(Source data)
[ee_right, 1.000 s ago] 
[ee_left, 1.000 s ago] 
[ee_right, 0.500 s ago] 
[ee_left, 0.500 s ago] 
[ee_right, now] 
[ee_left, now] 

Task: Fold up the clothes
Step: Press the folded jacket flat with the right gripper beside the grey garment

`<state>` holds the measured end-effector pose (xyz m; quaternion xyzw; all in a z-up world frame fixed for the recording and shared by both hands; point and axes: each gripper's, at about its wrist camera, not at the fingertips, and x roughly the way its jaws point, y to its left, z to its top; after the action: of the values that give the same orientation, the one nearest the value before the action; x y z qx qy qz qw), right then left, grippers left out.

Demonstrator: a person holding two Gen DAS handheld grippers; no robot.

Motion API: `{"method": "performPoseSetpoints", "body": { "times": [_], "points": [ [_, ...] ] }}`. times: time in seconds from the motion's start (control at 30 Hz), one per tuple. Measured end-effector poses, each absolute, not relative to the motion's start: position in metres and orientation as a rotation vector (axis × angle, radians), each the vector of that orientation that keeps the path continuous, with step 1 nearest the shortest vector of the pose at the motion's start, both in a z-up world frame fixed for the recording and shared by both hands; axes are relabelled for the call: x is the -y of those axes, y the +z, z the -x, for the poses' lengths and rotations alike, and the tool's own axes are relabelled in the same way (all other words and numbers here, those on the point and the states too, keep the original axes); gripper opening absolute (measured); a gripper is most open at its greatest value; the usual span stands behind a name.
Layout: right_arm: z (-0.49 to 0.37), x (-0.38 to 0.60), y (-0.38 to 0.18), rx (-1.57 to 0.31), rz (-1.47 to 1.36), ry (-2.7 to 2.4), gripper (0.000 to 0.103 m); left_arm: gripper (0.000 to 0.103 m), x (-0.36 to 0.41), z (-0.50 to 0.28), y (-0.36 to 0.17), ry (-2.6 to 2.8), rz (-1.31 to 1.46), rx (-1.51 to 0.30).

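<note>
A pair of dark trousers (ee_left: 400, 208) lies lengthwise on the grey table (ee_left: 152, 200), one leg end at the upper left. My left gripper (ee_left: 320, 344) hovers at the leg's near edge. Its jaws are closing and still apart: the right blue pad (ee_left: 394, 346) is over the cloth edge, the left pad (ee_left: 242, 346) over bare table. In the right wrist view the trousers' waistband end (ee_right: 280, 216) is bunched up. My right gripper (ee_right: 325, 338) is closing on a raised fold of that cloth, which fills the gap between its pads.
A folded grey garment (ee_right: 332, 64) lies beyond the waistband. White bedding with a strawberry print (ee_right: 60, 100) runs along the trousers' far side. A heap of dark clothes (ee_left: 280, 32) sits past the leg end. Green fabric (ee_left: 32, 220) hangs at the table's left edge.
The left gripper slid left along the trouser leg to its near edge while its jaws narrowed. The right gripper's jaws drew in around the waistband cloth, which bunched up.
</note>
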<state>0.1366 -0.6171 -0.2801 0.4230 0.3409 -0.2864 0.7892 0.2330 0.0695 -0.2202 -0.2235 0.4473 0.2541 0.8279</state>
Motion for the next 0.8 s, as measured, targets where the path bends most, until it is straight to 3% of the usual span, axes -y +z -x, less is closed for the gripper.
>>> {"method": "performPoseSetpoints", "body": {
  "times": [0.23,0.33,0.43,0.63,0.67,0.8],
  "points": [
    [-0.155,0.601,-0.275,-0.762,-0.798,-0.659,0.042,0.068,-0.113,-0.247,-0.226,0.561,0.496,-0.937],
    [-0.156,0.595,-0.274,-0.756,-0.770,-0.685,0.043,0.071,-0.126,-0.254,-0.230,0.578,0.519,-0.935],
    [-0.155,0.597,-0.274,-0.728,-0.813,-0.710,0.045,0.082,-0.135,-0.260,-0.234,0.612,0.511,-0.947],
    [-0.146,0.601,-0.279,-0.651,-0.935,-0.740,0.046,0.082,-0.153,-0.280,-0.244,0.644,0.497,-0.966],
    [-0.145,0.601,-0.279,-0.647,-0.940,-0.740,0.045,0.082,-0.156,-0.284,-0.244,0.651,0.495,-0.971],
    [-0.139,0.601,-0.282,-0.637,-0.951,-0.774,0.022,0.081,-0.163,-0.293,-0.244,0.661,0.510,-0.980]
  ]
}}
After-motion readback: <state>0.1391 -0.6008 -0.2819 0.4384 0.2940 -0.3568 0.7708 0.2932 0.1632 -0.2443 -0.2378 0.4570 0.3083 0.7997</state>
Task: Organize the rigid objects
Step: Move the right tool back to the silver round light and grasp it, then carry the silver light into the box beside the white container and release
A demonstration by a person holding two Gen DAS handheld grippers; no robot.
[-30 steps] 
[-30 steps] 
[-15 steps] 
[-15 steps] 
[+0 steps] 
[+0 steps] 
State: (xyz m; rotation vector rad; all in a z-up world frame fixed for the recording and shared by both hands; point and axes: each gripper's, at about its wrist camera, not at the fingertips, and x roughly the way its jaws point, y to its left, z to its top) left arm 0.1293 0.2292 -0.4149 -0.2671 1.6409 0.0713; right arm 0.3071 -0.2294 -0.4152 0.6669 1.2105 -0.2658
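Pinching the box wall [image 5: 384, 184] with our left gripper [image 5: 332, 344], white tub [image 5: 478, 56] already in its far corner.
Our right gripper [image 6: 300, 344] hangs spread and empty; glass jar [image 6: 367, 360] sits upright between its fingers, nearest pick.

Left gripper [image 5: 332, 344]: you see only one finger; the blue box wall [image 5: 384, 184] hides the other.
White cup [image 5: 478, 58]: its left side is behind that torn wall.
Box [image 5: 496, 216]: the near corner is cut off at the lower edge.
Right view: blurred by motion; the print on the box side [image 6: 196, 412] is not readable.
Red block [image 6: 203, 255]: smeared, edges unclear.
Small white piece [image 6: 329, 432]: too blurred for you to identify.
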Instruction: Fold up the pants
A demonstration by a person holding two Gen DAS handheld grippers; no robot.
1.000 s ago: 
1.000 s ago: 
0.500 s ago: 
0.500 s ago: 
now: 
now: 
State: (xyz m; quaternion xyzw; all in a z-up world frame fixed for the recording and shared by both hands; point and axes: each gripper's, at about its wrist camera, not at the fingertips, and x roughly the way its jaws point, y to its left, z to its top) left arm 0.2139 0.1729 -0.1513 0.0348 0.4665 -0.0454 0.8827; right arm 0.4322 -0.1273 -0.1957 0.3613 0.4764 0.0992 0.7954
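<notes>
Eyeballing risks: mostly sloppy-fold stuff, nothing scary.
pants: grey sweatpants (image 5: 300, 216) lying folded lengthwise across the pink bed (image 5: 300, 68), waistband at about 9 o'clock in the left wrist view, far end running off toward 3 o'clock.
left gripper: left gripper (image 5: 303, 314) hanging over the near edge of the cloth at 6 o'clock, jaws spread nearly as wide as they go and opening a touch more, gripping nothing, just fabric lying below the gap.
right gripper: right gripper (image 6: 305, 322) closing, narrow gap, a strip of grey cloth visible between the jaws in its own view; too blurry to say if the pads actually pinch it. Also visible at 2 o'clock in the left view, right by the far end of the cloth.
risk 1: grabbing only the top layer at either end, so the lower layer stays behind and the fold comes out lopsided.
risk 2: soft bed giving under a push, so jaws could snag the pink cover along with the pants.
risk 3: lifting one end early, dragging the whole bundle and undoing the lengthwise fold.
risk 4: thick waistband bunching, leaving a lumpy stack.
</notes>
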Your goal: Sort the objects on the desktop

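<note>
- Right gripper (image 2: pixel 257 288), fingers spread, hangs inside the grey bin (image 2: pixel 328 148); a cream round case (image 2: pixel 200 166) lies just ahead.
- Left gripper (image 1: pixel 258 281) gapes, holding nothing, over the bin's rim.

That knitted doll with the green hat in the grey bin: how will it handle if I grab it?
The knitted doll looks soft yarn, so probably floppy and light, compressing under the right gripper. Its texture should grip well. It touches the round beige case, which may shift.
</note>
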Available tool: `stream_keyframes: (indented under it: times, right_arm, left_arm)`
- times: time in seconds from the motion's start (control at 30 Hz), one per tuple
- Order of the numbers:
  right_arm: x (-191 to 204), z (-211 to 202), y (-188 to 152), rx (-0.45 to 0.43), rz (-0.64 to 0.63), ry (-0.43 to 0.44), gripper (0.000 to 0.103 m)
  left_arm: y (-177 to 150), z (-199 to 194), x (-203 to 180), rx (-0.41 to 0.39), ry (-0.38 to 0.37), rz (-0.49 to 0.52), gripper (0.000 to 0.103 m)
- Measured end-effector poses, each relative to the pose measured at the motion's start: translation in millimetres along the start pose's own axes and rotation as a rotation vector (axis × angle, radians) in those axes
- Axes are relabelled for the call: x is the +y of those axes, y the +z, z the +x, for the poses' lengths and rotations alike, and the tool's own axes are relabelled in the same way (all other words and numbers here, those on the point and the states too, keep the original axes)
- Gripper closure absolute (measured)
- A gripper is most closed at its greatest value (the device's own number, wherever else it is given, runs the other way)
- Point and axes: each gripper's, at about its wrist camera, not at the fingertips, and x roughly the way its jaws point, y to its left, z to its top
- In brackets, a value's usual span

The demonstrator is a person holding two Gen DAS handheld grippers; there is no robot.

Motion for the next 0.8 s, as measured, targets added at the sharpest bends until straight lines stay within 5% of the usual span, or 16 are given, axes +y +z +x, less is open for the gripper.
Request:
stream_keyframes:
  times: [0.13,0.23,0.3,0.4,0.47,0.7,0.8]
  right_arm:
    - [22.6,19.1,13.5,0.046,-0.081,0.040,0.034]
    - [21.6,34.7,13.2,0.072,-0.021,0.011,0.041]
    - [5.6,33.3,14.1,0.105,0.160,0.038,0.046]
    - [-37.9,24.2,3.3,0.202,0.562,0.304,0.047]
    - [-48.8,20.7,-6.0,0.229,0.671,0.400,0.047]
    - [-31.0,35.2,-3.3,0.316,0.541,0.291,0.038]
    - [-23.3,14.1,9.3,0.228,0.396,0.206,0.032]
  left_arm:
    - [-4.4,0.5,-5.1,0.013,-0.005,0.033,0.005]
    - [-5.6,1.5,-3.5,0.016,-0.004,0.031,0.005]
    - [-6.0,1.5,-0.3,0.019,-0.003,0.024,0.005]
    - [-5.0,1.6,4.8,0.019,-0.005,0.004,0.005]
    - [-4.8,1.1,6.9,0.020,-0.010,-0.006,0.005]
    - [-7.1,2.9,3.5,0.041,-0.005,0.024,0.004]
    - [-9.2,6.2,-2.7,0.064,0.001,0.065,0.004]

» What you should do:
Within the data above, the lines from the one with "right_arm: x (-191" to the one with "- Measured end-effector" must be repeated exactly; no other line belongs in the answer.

» Answer to this exercise:
  right_arm: x (-191 to 204), z (-211 to 202), y (-188 to 152), rx (-0.45 to 0.43), rz (-0.64 to 0.63), ry (-0.43 to 0.44), gripper (0.000 to 0.103 m)
  left_arm: y (-177 to 150), z (-199 to 194), x (-203 to 180), rx (-0.41 to 0.39), ry (-0.38 to 0.37), rz (-0.49 to 0.52), gripper (0.000 to 0.103 m)
- Measured end-effector poses, each relative to the pose measured at the motion's start: translation in millimetres along the start pose's own axes and rotation as a rotation vector (axis × angle, radians) in those axes

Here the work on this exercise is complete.